- _Task prompt_: Filter by the string "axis": return the lines of the material that contain it.

- _Available data_:
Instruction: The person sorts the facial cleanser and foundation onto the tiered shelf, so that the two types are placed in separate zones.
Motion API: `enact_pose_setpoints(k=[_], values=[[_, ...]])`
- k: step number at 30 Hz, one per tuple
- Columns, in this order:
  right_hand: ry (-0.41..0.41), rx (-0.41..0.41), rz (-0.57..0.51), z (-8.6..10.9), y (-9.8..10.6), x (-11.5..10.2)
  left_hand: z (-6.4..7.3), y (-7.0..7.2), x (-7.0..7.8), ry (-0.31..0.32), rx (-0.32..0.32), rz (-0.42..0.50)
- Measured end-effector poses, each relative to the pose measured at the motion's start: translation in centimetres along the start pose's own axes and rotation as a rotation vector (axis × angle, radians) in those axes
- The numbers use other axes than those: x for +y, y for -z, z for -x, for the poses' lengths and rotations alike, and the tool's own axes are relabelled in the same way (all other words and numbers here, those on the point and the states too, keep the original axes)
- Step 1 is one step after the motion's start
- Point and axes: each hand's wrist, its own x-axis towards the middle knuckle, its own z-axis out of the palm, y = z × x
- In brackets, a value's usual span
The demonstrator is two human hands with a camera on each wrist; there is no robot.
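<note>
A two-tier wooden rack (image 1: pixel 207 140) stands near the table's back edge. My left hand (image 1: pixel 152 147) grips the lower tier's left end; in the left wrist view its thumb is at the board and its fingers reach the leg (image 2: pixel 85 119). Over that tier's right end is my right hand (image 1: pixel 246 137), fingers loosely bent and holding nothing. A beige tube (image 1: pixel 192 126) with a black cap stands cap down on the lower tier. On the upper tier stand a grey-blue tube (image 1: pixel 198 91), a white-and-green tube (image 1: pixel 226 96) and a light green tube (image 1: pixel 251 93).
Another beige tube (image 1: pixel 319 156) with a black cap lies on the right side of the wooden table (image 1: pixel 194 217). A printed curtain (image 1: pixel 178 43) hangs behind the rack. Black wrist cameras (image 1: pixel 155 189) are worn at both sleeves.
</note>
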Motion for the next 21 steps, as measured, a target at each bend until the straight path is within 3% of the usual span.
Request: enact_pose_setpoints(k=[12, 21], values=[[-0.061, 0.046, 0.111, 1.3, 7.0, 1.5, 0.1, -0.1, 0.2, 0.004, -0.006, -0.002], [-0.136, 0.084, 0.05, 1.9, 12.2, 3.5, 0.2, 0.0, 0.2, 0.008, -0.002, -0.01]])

- _Result of this task_:
- Measured end-effector poses, each relative to the pose measured at the motion's start: translation in centimetres along the start pose's own axes and rotation as a rotation vector (axis × angle, radians) in those axes
- Point and axes: each hand's wrist, its own x-axis towards the middle knuckle, its own z-axis out of the palm, y = z × x

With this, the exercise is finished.